In the middle weekend of the three weeks I taught a two day workshop for adults and children together. There were around 30-35 people, about half children and half adults. I am getting more frequent requests to lead this kind of workshop in Russia and I love teaching this sort of group. There is always such a natural organic energy, enthusiasm and simplicity in the attitude to dancing when there is a mixed age range. It becomes a sort of folk dance event. It seemed like everyone else enjoyed it too.

Embodying Landscape Workshop 4
Beaver Farm Workshops for Kids and Adults – image by Alexey Dybovskiy
Embodying Landscape Workshop 7
Beaver Farm Workshops for Kids and Adults – image by Alexey Dybovskiy
Kids and Adults 1
Beaver Farm Workshops for Kids and Adults – image by Alexey Dybovskiy
Kids and adults 2
Beaver Farm Workshops for Kids and Adults – image by Alexey Dybovskiy

I did get a couple of days off… one spent partly cutting and preparing wood for the most recent self-built farm construction. The other digging out two blocked drainage channels…. and there was also one beautiful day when I could go on an adventure paddling in a small inflatable dinghy down the river that curves around beaver farm, with my daughter Dara her friend Vanya and Vanya’s mum Nastya (who is one of the dance ensemble).

After we left Beaver farm we stopped off for the afternoon at a children’s summer camp to lead a workshop. Marietta Tsigal Polishchuk is a long time colleague of Antonina Sheina and worked with her when they were both members of the Malaya Bronnaya repertory theatre in central Moscow. Marietta has set up an annual project with teenagers for orphanages, foster care and youth custody where a number of professional theatre directors create productions with them to be shown in professional theatre venues in Moscow. They have a summer camp where there is an intensive development of the work and then further rehearsals in Moscow lead up to a mini-festival of performances. This sort of project is quite unusual in Russia and Marietta is doing a fantastic job of managing all the creative, organisational and care issues that inevitably arise. I had a great time leading a group of energetic, funny and quite wild teenagers through a demanding interactive movement workshop including some Contact Improvisation, circle dance and physical theatre games.

After day back in Moscow, Tonya and I went on to St Petersburg where I had been invited to teach a weekend Contact Improvisation workshop. As usual in Russia the quality and depth of engagement of the participants was very high and we covered a lot of ground in a process that built on what I had learned from teaching in Bucharest about the application of the Poetic Movement framework specifically to Contact Improvisation.

St Petersburg CI workshop 2
St Petersburg Contact Improvisation – image by Alexander Koval

Looking ahead

So the summer was a busy and very enjoyable one in spite of not having much time for lazy summer holiday behaviour and the time was topped off very nicely when I heard, just before coming back to Derry, that another exciting collaborative project with academics had been successful in getting support.

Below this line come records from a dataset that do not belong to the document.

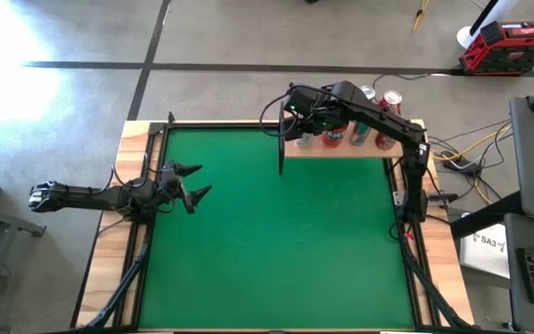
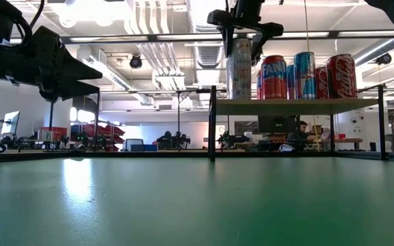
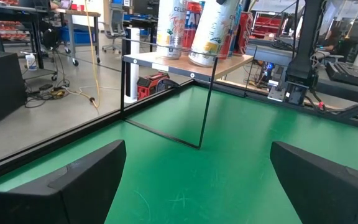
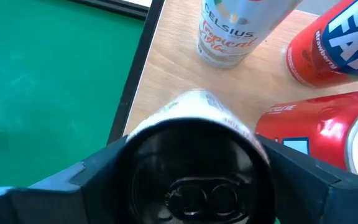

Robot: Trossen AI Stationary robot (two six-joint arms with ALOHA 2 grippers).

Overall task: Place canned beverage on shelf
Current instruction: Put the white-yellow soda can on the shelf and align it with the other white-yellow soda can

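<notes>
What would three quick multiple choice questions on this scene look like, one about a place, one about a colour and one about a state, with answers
1. Where does the white can stand?
A. on the green mat
B. on the shelf, at its end
C. on the floor

2. What colour is the mat?
A. green
B. blue
C. grey

3. How are the left gripper's fingers?
A. shut on a can
B. shut on nothing
C. open, holding nothing

Answers: B, its base rests on the wooden board with the right gripper above; A, the high view shows green; C, the fingers stand apart over bare mat.
</notes>
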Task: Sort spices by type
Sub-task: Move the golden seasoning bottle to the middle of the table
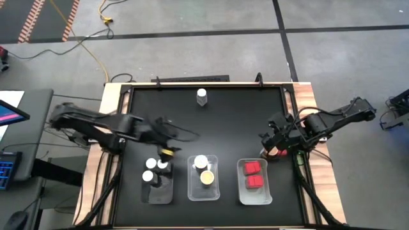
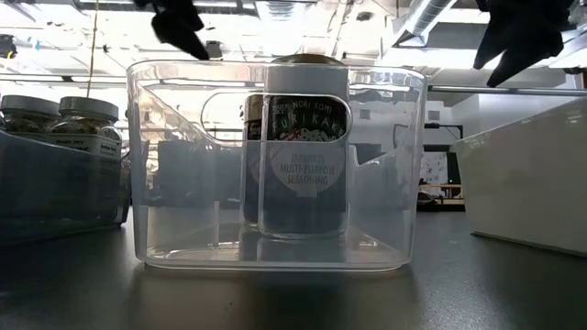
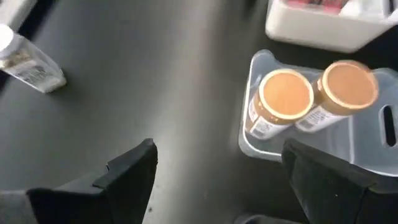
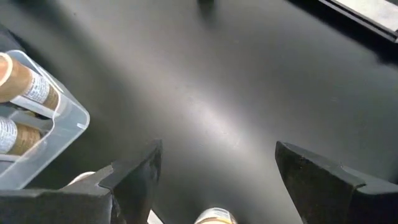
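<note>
Three clear trays stand along the near edge. The left tray [image 1: 158, 190] holds three white-capped spice jars [image 1: 151, 165]. In the middle tray [image 1: 203, 190] stand two tan-lidded jars [image 3: 285, 93], and the right tray [image 1: 254, 195] contains red-capped ones [image 1: 254, 168]. One white-capped jar [image 1: 202, 96] stands alone at the far middle. My left gripper [image 3: 217, 152] hangs open above bare table, just beyond the left and middle trays [image 1: 169, 142]. My right gripper [image 4: 217, 149] is open over the right tray's far right corner [image 1: 268, 142]. A red patch [image 1: 268, 153] shows under it.
The black tabletop [image 1: 236, 121] between the lone far jar and the trays is bare. A raised frame [image 1: 192, 79] runs along the far edge. In the low view the middle tray [image 2: 275, 165] stands close in front of the camera.
</note>
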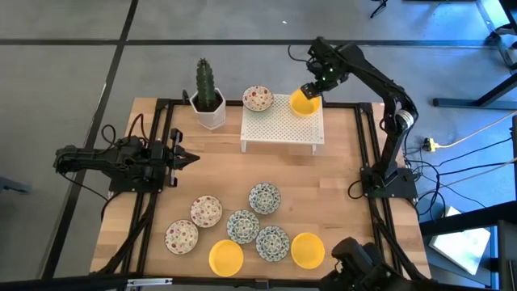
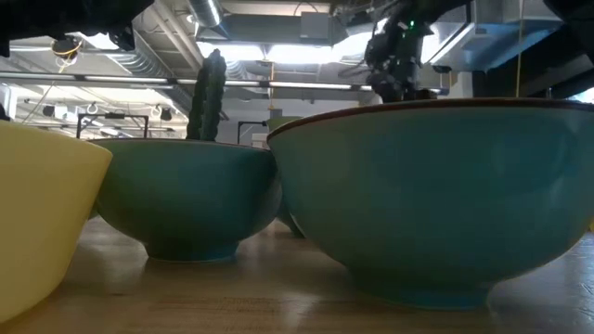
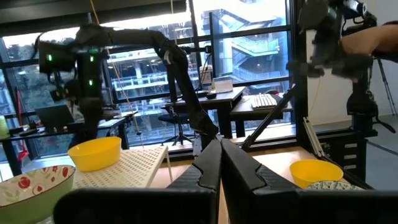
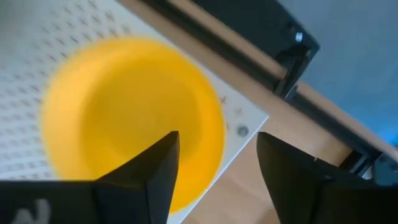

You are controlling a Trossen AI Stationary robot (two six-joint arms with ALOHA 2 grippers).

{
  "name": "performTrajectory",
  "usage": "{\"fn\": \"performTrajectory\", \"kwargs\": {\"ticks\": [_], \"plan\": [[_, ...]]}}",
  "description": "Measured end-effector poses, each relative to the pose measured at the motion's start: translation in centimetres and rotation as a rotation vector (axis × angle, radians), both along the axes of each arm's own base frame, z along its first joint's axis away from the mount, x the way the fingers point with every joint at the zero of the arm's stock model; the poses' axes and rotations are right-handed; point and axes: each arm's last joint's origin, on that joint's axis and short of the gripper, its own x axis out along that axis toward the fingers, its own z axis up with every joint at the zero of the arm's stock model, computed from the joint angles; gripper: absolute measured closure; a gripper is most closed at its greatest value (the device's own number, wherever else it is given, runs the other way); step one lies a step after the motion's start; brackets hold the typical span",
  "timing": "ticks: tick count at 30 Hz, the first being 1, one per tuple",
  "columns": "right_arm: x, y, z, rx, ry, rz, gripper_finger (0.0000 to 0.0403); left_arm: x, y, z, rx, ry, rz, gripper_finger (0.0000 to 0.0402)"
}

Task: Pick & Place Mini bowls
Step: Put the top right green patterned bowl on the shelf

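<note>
Yellow mini bowl [image 1: 303,103] seen resting on white perforated rack [image 1: 283,129], at corner nearest right arm, well apart from red-speck bowl [image 1: 258,99] at rack's other end. Right gripper [image 4: 214,165] held just above it, fingers spread, nothing pinched. Left gripper [image 1: 182,158] parked at table's left, fingers pressed together. Seven bowls [image 1: 242,230] left on table front. Bowl judged light, rigid, glossy, likely chippable; thin rim best pinched, one finger inside wall.

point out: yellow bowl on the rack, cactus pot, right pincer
yellow bowl on the rack [image 1: 303,103], high view, inside of bowl.
cactus pot [image 1: 212,112], high view, white wall.
right pincer [image 1: 312,89], high view, between open fingertips.
</note>
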Motion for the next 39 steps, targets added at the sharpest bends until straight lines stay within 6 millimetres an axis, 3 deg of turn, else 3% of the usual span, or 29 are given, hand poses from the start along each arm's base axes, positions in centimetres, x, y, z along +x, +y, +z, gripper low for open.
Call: {"fn": "performTrajectory", "kwargs": {"ticks": [5,10,15,20,24,28,33,36,39], "plan": [[-0.6,1.3,4.5,0.032,-0.151,0.015,0.019,0.0,0.0,0.0,0.002,0.0,0.0,0.0398],[0.3,4.8,8.2,0.117,-0.338,0.183,0.0266,0.0,0.0,-0.1,0.002,0.007,0.001,0.0398],[2.4,12.5,10.8,0.114,-0.44,0.549,0.0386,0.1,0.1,-0.5,0.0,0.048,0.021,0.0398],[3.4,20.7,12.8,-0.015,-0.459,0.82,0.0396,0.1,0.1,-0.8,-0.003,0.082,0.023,0.0398],[1.5,25.3,16.2,-0.194,-0.679,0.961,0.0397,0.1,0.1,-0.8,-0.009,0.081,0.022,0.0398],[-2.0,27.4,18.6,-0.37,-0.77,0.978,0.04,0.1,0.1,-0.8,-0.006,0.078,0.024,0.0398],[-6.0,28.3,19.2,-0.454,-0.805,0.967,0.04,0.1,0.0,-0.8,-0.045,0.081,0.011,0.0398],[-5.9,29.2,17.7,-0.493,-0.903,1.015,0.04,0.1,0.0,-0.9,-0.043,0.094,0.01,0.0398],[-4.9,29.8,15.0,-0.519,-1.038,1.06,0.04,0.1,0.0,-1.1,-0.042,0.118,0.01,0.0398]]}}
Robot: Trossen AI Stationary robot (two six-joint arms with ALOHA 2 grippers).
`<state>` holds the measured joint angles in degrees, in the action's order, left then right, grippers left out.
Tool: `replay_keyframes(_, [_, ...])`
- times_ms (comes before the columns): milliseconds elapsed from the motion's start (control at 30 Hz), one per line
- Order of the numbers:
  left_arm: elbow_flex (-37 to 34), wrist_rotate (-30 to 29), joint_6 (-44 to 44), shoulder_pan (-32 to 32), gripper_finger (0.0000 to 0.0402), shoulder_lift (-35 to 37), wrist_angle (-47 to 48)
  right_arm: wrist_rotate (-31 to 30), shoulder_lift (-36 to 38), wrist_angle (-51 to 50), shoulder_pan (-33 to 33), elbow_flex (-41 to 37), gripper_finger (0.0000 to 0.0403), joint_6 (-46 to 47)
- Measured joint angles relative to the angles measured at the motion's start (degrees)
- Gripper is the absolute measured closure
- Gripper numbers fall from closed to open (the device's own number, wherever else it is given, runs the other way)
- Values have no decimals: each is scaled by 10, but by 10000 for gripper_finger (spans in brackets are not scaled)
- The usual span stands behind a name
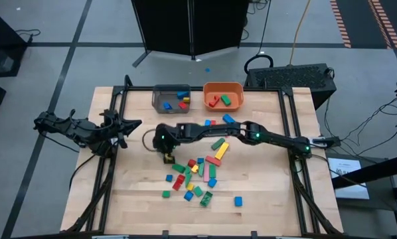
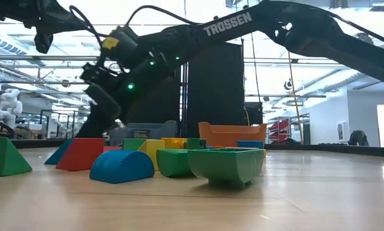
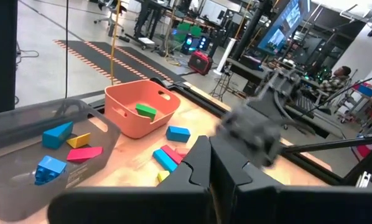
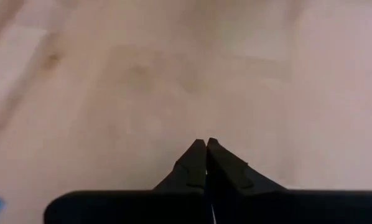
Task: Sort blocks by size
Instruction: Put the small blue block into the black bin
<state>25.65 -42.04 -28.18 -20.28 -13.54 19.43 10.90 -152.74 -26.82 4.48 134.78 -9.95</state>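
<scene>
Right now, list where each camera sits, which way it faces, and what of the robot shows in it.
High view: overhead, straight down on the table; both arms, right gripper shut at the blocks' edge.
Low view: tabletop height, across the blocks into the room; right arm overhead.
Left wrist view: left arm, over its shut left gripper toward both bins.
Right wrist view: right arm, down at bare wood; shut fingers, nothing held.
Shared: high and left wrist views both show the orange bin and grey bin.

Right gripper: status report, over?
Right gripper shut, empty, over bare table left of the blocks. Left gripper shut, parked at left edge. Some blocks already in grey bin and orange bin. Nothing in the way.
</scene>
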Motion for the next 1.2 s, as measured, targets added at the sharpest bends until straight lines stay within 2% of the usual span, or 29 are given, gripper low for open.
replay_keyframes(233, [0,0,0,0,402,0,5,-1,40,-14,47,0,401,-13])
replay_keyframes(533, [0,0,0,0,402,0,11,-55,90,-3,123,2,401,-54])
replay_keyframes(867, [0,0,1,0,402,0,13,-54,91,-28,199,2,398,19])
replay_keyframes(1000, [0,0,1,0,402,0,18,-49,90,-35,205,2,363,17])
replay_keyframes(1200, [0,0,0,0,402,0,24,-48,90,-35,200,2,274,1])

The project is in collaboration with neuroscientist Carlos Herrera (who some might remember as the Purple Knight in Echo Echo’s 2011 production “The Chess Piece”), Professor of Dance Studies at Coventry University Sarah Whatley and Emilia Barakova of the University of Eindhoven. The project is to organise an academic workshop at the prestigious Lorentz Institute in Leiden, Netherlands, in which a wide range of academics working in the areas of, among others, dance, robotics, neuroscience, linguistics will participate in a series of practical movement-dance workshops introducing some elements of the Poetic Movement approach with a view to stimulating, through consciously embodied as well as analytic engagement, discussion around the theme of movement grammar and the possible relevance of a rigorous approach to movement grammar in various fields of research.

We are hoping that this workshop, which will happen in June 2018, will lead to a programme of specific research projects in several areas. I have led, taught and directed an incredible variety of people and groups over the last 35 years but this one, made up of scientists and other academics of a wide age range, is going to be a completely new experience. I am intrigued by, and a bit nervous about, the prospect of being responsible for the initial input of nine hours of workshop investigations to set the discourse going and give it some focus. I’m hoping I’ll be able to invite some Echo Echo and Body Wisdom members to come to Leiden with me for moral and practical support!

Festival of Dance and Movement

So now I’m back to Derry and working hard on getting this year’s Echo Echo Festival of Dance and Movement finalised. Over the summer the other Echo Echo people have kept a bit of momentum going and the main programme was agreed with visiting artists before I went away, but there plenty to do to make sure we have another successful festival. The line-up we have is again really great with a couple of very special events. Look out for the announcement of the full programme on Culture Night, Friday 22nd September.